Retype the records exactly, including every line.

------ The data

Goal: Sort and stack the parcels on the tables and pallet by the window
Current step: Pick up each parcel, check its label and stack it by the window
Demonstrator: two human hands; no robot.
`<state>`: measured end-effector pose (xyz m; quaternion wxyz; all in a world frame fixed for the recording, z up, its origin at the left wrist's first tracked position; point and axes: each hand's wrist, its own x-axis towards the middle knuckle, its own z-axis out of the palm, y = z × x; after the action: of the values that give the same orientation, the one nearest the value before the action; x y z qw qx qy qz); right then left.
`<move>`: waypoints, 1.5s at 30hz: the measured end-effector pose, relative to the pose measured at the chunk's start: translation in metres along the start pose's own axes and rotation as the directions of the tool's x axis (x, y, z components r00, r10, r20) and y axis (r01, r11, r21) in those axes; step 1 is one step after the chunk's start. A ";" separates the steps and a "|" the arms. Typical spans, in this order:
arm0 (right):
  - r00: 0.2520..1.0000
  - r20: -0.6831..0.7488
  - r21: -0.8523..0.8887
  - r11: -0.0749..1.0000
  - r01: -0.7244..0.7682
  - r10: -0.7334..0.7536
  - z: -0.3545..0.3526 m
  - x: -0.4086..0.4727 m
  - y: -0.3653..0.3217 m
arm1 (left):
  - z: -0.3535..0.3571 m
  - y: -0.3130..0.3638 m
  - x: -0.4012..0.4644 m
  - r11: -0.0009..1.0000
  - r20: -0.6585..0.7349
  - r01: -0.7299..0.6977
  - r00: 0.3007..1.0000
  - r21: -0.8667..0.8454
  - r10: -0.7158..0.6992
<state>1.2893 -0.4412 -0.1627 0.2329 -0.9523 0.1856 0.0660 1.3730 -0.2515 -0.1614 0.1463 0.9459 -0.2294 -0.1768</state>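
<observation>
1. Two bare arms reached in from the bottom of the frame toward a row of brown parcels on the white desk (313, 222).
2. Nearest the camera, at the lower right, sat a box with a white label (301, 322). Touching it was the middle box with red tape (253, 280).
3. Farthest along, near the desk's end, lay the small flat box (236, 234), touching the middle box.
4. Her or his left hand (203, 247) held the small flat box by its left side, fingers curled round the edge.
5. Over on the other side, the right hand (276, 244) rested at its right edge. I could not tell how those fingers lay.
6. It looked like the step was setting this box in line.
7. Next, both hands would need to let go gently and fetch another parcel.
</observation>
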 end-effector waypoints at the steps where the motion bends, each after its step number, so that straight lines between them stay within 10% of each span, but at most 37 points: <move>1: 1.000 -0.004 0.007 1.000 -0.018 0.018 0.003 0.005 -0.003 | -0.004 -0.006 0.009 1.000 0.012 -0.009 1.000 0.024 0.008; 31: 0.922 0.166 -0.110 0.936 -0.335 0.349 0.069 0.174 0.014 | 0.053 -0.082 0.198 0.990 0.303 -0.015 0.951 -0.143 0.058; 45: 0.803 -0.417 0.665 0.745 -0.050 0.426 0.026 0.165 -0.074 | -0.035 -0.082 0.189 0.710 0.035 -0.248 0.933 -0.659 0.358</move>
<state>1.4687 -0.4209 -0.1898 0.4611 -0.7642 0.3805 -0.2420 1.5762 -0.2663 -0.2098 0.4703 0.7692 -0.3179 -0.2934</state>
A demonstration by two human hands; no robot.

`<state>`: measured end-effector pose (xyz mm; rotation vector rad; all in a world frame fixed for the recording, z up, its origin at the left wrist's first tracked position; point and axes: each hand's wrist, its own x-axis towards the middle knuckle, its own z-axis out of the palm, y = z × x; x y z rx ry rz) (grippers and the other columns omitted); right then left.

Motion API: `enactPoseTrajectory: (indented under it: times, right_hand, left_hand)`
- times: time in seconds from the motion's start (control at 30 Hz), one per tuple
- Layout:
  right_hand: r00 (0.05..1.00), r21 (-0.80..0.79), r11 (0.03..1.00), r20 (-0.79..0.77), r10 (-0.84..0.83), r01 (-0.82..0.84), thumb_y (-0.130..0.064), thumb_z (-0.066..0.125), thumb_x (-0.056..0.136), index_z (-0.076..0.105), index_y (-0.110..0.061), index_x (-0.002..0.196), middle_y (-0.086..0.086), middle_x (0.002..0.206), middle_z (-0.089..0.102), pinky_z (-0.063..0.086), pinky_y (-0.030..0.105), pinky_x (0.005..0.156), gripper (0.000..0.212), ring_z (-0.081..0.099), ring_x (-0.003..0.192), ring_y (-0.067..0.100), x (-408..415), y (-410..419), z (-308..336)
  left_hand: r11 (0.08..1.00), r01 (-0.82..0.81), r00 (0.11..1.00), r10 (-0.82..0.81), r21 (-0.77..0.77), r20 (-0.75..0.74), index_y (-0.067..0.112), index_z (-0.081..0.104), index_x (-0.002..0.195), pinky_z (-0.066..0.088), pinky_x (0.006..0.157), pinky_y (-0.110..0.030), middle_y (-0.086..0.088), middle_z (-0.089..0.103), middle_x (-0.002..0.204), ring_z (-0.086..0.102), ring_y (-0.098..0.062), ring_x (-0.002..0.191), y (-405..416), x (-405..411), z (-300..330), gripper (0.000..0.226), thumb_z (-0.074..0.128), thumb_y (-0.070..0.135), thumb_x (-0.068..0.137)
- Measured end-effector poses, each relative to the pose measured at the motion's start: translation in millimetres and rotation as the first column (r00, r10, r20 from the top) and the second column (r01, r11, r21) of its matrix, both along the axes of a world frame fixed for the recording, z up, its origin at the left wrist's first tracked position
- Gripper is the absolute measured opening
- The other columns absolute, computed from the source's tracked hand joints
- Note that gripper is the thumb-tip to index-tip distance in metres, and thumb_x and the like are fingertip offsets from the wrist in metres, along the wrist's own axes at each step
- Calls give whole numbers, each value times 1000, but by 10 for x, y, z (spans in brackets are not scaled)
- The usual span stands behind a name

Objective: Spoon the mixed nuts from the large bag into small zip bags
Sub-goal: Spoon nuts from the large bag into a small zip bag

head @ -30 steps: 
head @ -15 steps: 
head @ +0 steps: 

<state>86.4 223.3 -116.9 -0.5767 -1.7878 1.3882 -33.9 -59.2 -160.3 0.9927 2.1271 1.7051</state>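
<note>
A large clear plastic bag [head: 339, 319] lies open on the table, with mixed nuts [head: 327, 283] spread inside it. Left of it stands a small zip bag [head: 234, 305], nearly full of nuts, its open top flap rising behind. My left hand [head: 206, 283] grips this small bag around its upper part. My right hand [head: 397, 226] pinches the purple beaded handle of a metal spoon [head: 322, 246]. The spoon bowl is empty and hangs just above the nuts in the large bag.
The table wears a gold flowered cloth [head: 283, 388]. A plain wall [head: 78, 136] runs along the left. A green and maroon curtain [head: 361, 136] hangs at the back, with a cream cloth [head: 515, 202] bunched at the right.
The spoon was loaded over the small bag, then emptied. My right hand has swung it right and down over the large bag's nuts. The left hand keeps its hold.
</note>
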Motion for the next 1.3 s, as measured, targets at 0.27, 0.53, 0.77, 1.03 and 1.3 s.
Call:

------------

Exercise response —
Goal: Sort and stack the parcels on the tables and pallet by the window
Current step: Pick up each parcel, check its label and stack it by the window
Demonstrator: two human hands; no robot.
`<state>`: measured end-effector pose (xyz m; quaternion wxyz; all in a world frame fixed for the recording, z up, its origin at the left wrist's first tracked position; point and axes: each hand's wrist, its own x-axis towards the middle knuckle, its own z-axis out of the palm, y = z × x; after the action: of the values that give the same orientation, the one nearest the value before the action; x y z qw qx qy qz); right then left.
`<move>`: waypoints, 1.5s at 30hz: the measured end-effector pose, relative to the pose measured at the chunk's start: translation in metres along the start pose's own axes and rotation as the directions of the tool's x axis (x, y, z components r00, r10, r20) and y axis (r01, r11, r21) in those axes; step 1 is one step after the chunk's start. A ";" separates the steps and a "|" the arms. Typical spans, in this order:
arm0 (right):
  - r00: 0.2520..1.0000
  - r20: -0.6831..0.7488
  - r21: -0.8523..0.8887
  - r11: -0.0749..1.0000
  - r01: -0.7244..0.7682
  - r10: -0.7334..0.7536
  - z: -0.3545..0.3526 m
  - x: -0.4086..0.4727 m
  - y: -0.3653..0.3217 m
arm1 (left):
  - z: -0.3535..0.3571 m
  - y: -0.3130..0.3638 m
  - x: -0.4012..0.4644 m
  - r11: -0.0009..1.0000
  - r20: -0.6585..0.7349
  - r01: -0.7299..0.6977
  - r00: 0.3007..1.0000
  - r21: -0.8667..0.8454
  - r10: -0.7158..0.6992
<state>1.2893 -0.4412 -0.1627 0.2329 -0.9523 0.1856 0.0660 1.3730 -0.2515 -0.1614 0.1463 0.9459 -0.2294 -0.1768</state>
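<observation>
1. Two bare arms reached in from the bottom of the frame toward a row of brown parcels on the white desk (313, 222).
2. Nearest the camera, at the lower right, sat a box with a white label (301, 322). Touching it was the middle box with red tape (253, 280).
3. Farthest along, near the desk's end, lay the small flat box (236, 234), touching the middle box.
4. Her or his left hand (203, 247) held the small flat box by its left side, fingers curled round the edge.
5. Over on the other side, the right hand (276, 244) rested at its right edge. I could not tell how those fingers lay.
6. It looked like the step was setting this box in line.
7. Next, both hands would need to let go gently and fetch another parcel.
</observation>
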 end-effector waypoints at the steps where the motion bends, each after its step number, so that straight lines between them stay within 10% of each span, but at most 37 points: <move>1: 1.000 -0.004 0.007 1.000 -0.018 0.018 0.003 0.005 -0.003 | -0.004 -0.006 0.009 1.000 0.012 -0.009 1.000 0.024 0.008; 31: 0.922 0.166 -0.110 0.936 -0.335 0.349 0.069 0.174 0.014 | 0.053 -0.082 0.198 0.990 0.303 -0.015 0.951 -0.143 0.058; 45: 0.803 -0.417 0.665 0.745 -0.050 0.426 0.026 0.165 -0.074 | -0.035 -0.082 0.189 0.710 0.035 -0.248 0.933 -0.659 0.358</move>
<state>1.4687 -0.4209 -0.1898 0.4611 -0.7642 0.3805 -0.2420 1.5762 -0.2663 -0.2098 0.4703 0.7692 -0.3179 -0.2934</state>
A demonstration by two human hands; no robot.

`<state>`: measured end-effector pose (xyz mm; rotation vector rad; all in a world frame fixed for the recording, z up, its origin at the left wrist's first tracked position; point and axes: each hand's wrist, its own x-axis towards the middle knuckle, its own z-axis out of the palm, y = z × x; x y z rx ry rz) (grippers and the other columns omitted); right then left.

Motion API: `enactPoseTrajectory: (indented under it: times, right_hand, left_hand)`
- times: time in seconds from the motion's start (control at 30 Hz), one per tuple
- Layout:
  right_hand: r00 (0.05..1.00), r21 (-0.80..0.79), r11 (0.03..1.00), r20 (-0.79..0.77), r10 (-0.84..0.83), r01 (-0.82..0.84), thumb_y (-0.130..0.064), thumb_z (-0.066..0.125), thumb_x (-0.056..0.136), index_z (-0.076..0.105), index_y (-0.110..0.061), index_x (-0.002..0.196), middle_y (-0.086..0.086), middle_x (0.002..0.206), middle_z (-0.089..0.102), pinky_z (-0.063..0.086), pinky_y (-0.030..0.105), pinky_x (0.005..0.156), gripper (0.000..0.212), ring_z (-0.081..0.099), ring_x (-0.003..0.192), ring_y (-0.067..0.100), x (-408..415), y (-410..419), z (-308..336)
  left_hand: r11 (0.08..1.00), r01 (-0.82..0.81), r00 (0.11..1.00), r10 (-0.82..0.81), r21 (-0.77..0.77), r20 (-0.75..0.74), index_y (-0.067..0.112), index_z (-0.081..0.104), index_x (-0.002..0.195), pinky_z (-0.066..0.088), pinky_x (0.006..0.157), pinky_y (-0.110..0.030), middle_y (-0.086..0.088), middle_z (-0.089..0.103), middle_x (-0.002..0.204), ring_z (-0.086..0.102), ring_y (-0.098..0.062), ring_x (-0.002..0.191), y (-405..416), x (-405..411), z (-300..330), gripper (0.000..0.226), thumb_z (-0.074..0.128), thumb_y (-0.070..0.135), thumb_x (-0.068..0.137)
- Measured end-effector poses, each relative to the pose measured at the motion's start: translation in millimetres and rotation as the first column (r00, r10, r20 from the top) and the second column (r01, r11, r21) of its matrix, both along the axes of a world frame fixed for the recording, z up, its origin at the left wrist's first tracked position
- Gripper is the absolute measured opening
- The other columns absolute, computed from the source's tracked hand joints
- Note that gripper is the thumb-tip to index-tip distance in metres, and thumb_x and the like are fingertip offsets from the wrist in metres, along the wrist's own axes at each step
- Calls give whole numbers, each value times 1000, but by 10 for x, y, z (spans in brackets are not scaled)
- The usual span stands behind a name

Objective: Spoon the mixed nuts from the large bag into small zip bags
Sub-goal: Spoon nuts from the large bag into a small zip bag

head @ -30 steps: 
head @ -15 steps: 
head @ +0 steps: 

<state>86.4 223.3 -116.9 -0.5767 -1.7878 1.3882 -33.9 -59.2 -160.3 0.9927 2.1271 1.7051</state>
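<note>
A large clear plastic bag [head: 339, 319] lies open on the table, with mixed nuts [head: 327, 283] spread inside it. Left of it stands a small zip bag [head: 234, 305], nearly full of nuts, its open top flap rising behind. My left hand [head: 206, 283] grips this small bag around its upper part. My right hand [head: 397, 226] pinches the purple beaded handle of a metal spoon [head: 322, 246]. The spoon bowl is empty and hangs just above the nuts in the large bag.
The table wears a gold flowered cloth [head: 283, 388]. A plain wall [head: 78, 136] runs along the left. A green and maroon curtain [head: 361, 136] hangs at the back, with a cream cloth [head: 515, 202] bunched at the right.
The spoon was loaded over the small bag, then emptied. My right hand has swung it right and down over the large bag's nuts. The left hand keeps its hold.
</note>
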Motion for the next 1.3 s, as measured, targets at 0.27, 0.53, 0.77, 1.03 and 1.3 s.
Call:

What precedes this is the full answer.